The parameter returned by the function has the following keys:

  • numAnimationFrames: total number of frames of the animation
  • droppedFrameCount: number of frames dropped (ie: performed with low frame rate)
  • totalTimeInSeconds: runtime
  • resolution: test reliability based on browser specs
  • timer: timer used for the test
  • animation: technology used to perform the animation
  • avgTimePerPass: average time needed for each pass
  • framesPerSecond: frames per second the animation is performed at (estimated)
  • travel: pixels travelled by the animation

A value can be followed by a !, - or + meaning respectively: bad, average, good result.

The results are shown by default in an overlaying iFrame, you may want to pass them to a custom function for further inspection. The results will be passed as first parameter to the specified fuction. The default internal report is not executed.

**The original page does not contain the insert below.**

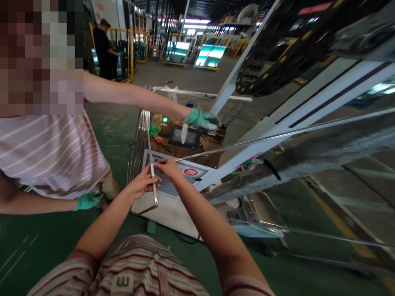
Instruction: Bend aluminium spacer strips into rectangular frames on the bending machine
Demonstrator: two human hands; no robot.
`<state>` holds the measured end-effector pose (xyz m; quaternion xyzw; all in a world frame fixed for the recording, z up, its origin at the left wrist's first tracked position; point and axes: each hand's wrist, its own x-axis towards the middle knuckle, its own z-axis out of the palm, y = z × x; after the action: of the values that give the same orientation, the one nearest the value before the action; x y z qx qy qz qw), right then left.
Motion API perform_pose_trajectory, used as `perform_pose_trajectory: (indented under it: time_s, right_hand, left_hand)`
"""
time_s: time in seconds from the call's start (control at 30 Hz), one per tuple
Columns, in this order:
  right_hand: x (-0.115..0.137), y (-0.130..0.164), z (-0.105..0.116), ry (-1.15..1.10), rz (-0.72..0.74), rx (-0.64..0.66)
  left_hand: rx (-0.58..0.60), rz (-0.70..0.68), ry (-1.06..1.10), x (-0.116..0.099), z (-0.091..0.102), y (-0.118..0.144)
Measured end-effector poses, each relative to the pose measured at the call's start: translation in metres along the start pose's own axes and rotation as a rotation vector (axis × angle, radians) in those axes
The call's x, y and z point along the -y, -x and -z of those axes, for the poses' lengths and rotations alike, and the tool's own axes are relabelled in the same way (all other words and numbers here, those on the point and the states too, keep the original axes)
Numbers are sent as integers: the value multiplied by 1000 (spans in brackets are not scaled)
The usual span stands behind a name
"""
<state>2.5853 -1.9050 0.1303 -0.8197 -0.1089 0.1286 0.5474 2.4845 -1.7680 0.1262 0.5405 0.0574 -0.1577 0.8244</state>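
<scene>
Your left hand point(142, 186) has its fingers closed around a thin aluminium spacer bar point(152, 176), gripping it near the bar's bent lower corner, which hangs over the front edge of the white control console point(168, 211). Your right hand point(168, 167) rests just beside it on the same bar, fingers curled and touching the metal, though you cannot tell whether they clamp it. The bar runs up toward a bundle of similar bars point(138, 139). A co-worker's green-gloved hand point(202, 119) reaches over the machine's touchscreen point(185, 137) at the console's far edge.
</scene>
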Motion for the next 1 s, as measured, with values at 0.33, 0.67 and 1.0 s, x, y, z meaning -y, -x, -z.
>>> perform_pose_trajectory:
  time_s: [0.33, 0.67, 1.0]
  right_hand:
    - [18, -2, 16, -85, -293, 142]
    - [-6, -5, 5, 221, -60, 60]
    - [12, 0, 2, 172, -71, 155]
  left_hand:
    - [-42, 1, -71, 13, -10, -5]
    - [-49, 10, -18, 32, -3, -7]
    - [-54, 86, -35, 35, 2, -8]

Options: scrollableElementFn

Tricky code to get the scrollable element on Gmail:

new ScrollBench({
    scrollableElementFn: function (callback) {
        gmonkey.load('2.0',
            function (api) {
                callback(api.getScrollableElement());
            }
        );
    }
}).start();

In some circumstances it's not possible to foresee the element that should be scrolled. In those cases we can rely on a custom function. The element must be sent as first parameter of a callback function.

Options: scrollStep

Increase the number of frames by reducing the scrolling step from the default 100 to 50:

new ScrollBench({
  scrollStep: 50
}).start();

The scrolling is normally performed with a 100 pixels step. Each step is a frame. You may want to increase of decrease the number of frames by altering the scrollStep.

Options: waitForFn

Wait for the element waitForMe to be loaded before starting the benchmark.

new ScrollBench({
    waitForFn: function () {
        return document.getElementById('waitForMe');
    }
}).start();

The passed function is executed repeatedely until it doesn't returs true. When it is finally true, the benchmark begins.

Getting Involved

Scrollbench could be way better! Here are some ways to help:

  1. Test it on various sites! If you find one that doesn't work, either file an issue or better yet, add a custom handler for it in src/config.js and send us a pull request (see "Per-page configuration" above for more info).
  2. Test it on various browsers! If you find a page that only fails in one browser, file an issue.
  3. Make the code better! Pull requests welcome, or if you have ideas on how this could be improved to be more accurate and want to talk about it, file an issue.

Updating the bookmarklet code

To update the bookmarklet code (e.g. to change where the source files are served from) you need node and uglify-js installed first. Then modify src/bookmarklet.js as you see fit, and then in the build direction run node makebm.js, which will minify src/bookmarklet.js and (theoretically) update anywhere the bookmarklet code appears with an updated copy.